Your goal:
Could you return the entire listing below exactly as written?
*** Opening Input data ***
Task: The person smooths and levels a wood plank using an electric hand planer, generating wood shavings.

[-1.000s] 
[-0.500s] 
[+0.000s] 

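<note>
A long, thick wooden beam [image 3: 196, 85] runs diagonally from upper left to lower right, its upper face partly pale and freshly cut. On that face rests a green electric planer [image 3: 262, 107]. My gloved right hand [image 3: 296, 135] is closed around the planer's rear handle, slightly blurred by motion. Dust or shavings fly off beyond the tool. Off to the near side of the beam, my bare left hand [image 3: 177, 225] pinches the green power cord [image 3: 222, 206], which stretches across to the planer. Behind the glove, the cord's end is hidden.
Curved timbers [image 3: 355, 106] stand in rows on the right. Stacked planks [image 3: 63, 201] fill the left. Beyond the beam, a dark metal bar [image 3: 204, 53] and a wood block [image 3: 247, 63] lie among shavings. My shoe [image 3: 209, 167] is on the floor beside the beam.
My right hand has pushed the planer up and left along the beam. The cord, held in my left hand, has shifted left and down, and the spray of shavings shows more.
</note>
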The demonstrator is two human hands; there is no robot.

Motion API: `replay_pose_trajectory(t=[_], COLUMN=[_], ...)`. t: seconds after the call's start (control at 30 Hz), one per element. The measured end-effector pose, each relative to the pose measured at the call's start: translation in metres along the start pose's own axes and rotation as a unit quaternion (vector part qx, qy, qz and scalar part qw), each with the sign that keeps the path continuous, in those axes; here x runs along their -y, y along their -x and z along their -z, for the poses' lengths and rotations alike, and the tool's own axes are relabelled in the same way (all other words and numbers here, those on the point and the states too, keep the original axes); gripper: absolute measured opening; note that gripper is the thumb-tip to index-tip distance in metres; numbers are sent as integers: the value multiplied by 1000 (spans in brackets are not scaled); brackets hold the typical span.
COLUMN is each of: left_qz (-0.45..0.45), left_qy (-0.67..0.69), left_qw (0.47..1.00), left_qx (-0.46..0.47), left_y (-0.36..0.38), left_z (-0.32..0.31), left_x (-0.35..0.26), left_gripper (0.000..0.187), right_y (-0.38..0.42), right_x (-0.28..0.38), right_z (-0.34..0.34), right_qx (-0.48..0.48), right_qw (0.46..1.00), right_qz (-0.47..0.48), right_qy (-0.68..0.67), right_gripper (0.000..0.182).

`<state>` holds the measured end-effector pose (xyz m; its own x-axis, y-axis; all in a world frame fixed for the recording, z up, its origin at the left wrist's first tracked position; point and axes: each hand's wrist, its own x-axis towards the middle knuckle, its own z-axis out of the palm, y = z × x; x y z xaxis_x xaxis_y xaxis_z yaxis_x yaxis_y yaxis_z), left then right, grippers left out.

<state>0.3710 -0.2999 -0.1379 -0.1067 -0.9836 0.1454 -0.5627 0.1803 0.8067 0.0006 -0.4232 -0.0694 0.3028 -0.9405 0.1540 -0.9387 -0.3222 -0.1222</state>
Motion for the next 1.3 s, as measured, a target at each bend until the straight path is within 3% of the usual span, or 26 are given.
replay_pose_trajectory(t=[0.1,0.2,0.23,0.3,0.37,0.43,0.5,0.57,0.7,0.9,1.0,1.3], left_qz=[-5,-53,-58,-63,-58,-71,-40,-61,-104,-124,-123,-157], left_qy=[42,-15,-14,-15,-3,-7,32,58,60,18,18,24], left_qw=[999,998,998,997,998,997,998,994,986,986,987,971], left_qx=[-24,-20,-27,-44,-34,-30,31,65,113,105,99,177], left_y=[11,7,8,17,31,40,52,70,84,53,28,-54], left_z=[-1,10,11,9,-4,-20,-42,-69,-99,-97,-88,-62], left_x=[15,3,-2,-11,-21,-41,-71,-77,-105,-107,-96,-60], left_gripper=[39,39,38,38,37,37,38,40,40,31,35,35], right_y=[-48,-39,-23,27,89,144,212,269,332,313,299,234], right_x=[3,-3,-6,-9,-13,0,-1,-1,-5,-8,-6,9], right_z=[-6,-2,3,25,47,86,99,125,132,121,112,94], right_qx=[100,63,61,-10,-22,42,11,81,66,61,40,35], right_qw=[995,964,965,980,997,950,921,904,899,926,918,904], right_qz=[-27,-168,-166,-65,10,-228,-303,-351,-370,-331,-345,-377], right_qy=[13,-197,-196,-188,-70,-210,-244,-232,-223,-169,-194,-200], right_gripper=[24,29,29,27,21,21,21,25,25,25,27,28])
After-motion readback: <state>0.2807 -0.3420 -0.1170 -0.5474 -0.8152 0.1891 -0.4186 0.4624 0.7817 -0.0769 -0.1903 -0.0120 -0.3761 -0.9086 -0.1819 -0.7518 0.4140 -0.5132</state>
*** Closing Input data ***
Response:
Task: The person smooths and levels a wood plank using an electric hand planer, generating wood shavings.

[-1.000s] 
[-0.500s] 
[+0.000s] 

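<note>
A long, thick wooden beam [image 3: 196, 85] runs diagonally from upper left to lower right, its upper face partly pale and freshly cut. On that face rests a green electric planer [image 3: 262, 107]. My gloved right hand [image 3: 296, 135] is closed around the planer's rear handle, slightly blurred by motion. Dust or shavings fly off beyond the tool. Off to the near side of the beam, my bare left hand [image 3: 177, 225] pinches the green power cord [image 3: 222, 206], which stretches across to the planer. Behind the glove, the cord's end is hidden.
Curved timbers [image 3: 355, 106] stand in rows on the right. Stacked planks [image 3: 63, 201] fill the left. Beyond the beam, a dark metal bar [image 3: 204, 53] and a wood block [image 3: 247, 63] lie among shavings. My shoe [image 3: 209, 167] is on the floor beside the beam.
My right hand has pushed the planer up and left along the beam. The cord, held in my left hand, has shifted left and down, and the spray of shavings shows more.
</note>
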The demonstrator is two human hands; there is no robot.

Motion API: `replay_pose_trajectory(t=[_], COLUMN=[_], ...)`. t: seconds after the call's start (control at 30 Hz), one per element. The measured end-effector pose, each relative to the pose measured at the call's start: translation in metres along the start pose's own axes and rotation as a unit quaternion (vector part qx, qy, qz and scalar part qw), each with the sign that keeps the path continuous, in those axes; here x runs along their -y, y along their -x and z along their -z, for the poses' lengths and rotations alike, and the tool's own axes are relabelled in the same way (all other words and numbers here, those on the point and the states too, keep the original axes); gripper: absolute measured opening; note that gripper is the thumb-tip to index-tip distance in metres; numbers are sent as integers: the value multiplied by 1000 (spans in brackets are not scaled); brackets hold the typical span.
COLUMN is each of: left_qz (-0.45..0.45), left_qy (-0.67..0.69), left_qw (0.47..1.00), left_qx (-0.46..0.47), left_y (-0.36..0.38), left_z (-0.32..0.31), left_x (-0.35..0.26), left_gripper (0.000..0.187), right_y (-0.38..0.42), right_x (-0.28..0.38), right_z (-0.34..0.34), right_qx (-0.48..0.48), right_qw (0.46..1.00), right_qz (-0.47..0.48), right_qy (-0.68..0.67), right_gripper (0.000..0.182).

`<state>` holds the measured end-effector pose (xyz m; its own x-axis, y-axis; all in a world frame fixed for the recording, z up, its origin at the left wrist's first tracked position; point and axes: each hand's wrist, its own x-axis towards the middle knuckle, its own z-axis out of the palm, y = z × x; x y z xaxis_x xaxis_y xaxis_z yaxis_x yaxis_y yaxis_z), left then right, grippers left out.

<state>0.3710 -0.2999 -0.1379 -0.1067 -0.9836 0.1454 -0.5627 0.1803 0.8067 0.0006 -0.4232 -0.0694 0.3028 -0.9405 0.1540 -0.9387 -0.3222 -0.1222</state>
Motion for the next 1.3 s, as measured, a target at each bend until the straight path is within 3% of the usual span, or 26 are given.
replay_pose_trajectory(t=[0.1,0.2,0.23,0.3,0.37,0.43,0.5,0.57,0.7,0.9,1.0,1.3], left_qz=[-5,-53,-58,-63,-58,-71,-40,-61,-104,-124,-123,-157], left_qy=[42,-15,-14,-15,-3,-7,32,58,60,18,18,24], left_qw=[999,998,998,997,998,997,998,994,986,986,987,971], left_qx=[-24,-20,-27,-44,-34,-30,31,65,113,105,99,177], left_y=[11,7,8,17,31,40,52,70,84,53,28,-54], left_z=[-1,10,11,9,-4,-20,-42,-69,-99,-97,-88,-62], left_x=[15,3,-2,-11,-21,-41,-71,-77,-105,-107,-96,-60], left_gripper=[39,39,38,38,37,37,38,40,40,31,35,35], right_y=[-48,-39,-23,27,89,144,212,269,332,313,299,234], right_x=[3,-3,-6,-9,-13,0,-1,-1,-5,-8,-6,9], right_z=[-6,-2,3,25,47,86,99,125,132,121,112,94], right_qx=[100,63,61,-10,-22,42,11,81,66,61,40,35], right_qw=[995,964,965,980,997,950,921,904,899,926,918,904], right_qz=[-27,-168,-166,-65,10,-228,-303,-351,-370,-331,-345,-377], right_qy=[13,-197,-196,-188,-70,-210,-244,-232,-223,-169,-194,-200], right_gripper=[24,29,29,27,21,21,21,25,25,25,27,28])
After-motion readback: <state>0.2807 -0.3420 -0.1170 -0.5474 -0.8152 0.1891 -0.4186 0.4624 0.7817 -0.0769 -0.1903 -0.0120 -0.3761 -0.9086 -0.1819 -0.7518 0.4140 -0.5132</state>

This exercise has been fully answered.